O Conselho Técnico da CBF, na verdade um colegiado dos clubes que disputam as Séries mais relevantes do futebol brasileiro, praticamente decidiu alterar o número de equipes rebaixadas nos campeonatos (de quatro para três) e a diminuição da participação de estrangeiros nas equipes (de nove para seis).
Elas ocorreriam, porém, apenas em 2027.
Talvez fora do controle da Casa Bandida, porque Libra e LFU trabalham para aparar arestas e passarem a organizar o Brasileirão a partir deste período.
Seriam três mudanças interessantes.
A do número de rebaixados fica no meio termo entre o excesso (quatro equipes) e o que seria ideal (dois times), adotado na maioria dos campeonatos mundo afora.
Urge a redução de jogadores do exterior no Brasil.
Desde que as categorias de base tornaram-se balcões de negócios, o futebol nacional não parou mais de decair; com o advento da importação de pé de obra, a situação piorou ainda mais.
Seis é ainda é muito; talvez três seria uma conta razoável.
Por fim, ainda que a cartolagem dos clubes não seja confiável, retirar o Brasileiro do controle da CBF seria, ao menos, a possibilidade de mudar algo que estacionou ao longo de décadas.
Há potencial, e dinheiro circulando, para que o Brasil consiga realizar a sua versão de Ligas importantes da Europa.

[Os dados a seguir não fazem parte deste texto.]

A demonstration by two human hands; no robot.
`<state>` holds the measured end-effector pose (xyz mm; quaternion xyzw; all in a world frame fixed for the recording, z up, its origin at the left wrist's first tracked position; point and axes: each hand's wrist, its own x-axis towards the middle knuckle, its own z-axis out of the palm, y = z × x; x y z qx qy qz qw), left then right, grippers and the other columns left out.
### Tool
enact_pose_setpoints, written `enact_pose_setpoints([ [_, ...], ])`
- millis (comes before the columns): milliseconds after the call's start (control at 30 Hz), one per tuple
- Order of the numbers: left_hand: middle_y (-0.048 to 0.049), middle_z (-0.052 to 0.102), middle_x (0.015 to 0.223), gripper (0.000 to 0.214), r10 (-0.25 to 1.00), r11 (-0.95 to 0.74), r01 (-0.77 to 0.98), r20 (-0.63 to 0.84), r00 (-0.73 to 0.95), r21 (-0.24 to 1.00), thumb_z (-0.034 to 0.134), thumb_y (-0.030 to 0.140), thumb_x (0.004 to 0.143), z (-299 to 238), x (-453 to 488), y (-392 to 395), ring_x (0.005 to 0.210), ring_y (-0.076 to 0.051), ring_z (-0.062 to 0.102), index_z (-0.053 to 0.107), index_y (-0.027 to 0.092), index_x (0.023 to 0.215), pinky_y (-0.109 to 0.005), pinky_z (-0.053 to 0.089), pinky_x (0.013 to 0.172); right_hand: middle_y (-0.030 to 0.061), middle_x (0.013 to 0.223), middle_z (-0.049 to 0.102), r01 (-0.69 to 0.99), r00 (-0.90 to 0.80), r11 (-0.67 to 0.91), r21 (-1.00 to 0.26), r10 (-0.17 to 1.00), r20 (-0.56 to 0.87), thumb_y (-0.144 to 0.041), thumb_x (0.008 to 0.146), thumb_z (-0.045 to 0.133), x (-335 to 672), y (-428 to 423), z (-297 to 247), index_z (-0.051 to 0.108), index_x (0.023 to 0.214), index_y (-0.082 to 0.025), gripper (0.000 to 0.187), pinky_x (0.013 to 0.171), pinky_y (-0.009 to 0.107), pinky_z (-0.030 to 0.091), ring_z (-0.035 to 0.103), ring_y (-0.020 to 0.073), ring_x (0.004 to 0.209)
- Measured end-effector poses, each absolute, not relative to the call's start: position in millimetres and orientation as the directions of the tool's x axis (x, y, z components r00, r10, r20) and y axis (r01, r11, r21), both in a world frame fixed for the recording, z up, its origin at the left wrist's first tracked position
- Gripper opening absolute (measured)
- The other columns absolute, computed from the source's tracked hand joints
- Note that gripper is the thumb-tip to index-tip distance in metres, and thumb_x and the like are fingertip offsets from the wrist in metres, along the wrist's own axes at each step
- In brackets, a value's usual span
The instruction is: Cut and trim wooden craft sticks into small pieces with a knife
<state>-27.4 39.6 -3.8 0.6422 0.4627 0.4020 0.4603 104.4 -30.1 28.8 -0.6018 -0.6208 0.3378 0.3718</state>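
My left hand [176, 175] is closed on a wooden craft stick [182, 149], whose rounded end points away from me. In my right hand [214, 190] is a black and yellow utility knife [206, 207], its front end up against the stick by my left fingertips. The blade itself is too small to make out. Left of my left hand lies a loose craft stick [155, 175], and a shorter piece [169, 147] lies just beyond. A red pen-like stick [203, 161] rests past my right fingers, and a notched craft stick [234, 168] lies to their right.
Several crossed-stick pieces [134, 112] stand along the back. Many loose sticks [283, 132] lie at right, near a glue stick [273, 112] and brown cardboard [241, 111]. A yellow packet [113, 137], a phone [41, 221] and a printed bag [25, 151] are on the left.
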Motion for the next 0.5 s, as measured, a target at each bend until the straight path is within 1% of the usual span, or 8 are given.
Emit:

O Campeonato Inglês era inferior ao nosso antes da modernização.
Hoje é a melhor Liga do planeta.

Enquanto o futebol brasileiro copia cegamente o futebol da Europa – que não está nem aí pro Brasil – sob pressão de jornalistas esportivos que se acham superiores por assistir times europeus com frequência e usar linguagem diferenciada…
Nossos vizinhos da América do Sul – esses sim, principais consumidores dos direitos internacionais do Brasileirão, pra não dizer únicos, e principal mercado para o qual mirar – não têm o que reclamar dos quatro rebaixamentos. Muito pelo contrário. Acham “una locura” e se divertem à beça com isso.
Se alguém duvida, é só pesquisar vídeos sobre.
Além de ser uma medida tirânica dos grandes contra os pequenos, reduzir a quantidade de rebaixados é um atentado ao entretenimento.
Obs: Sou a favor da diminuição do número de rebaixados se o número total de clubes for reduzido para 18 também. Inclusive é o que vai acontecer na Europa toda, que os jornalistas tanto gostam de copiar, em breve. Por quê não nos adiantarmos e sermos vanguardistas, então? E o calendário agradece.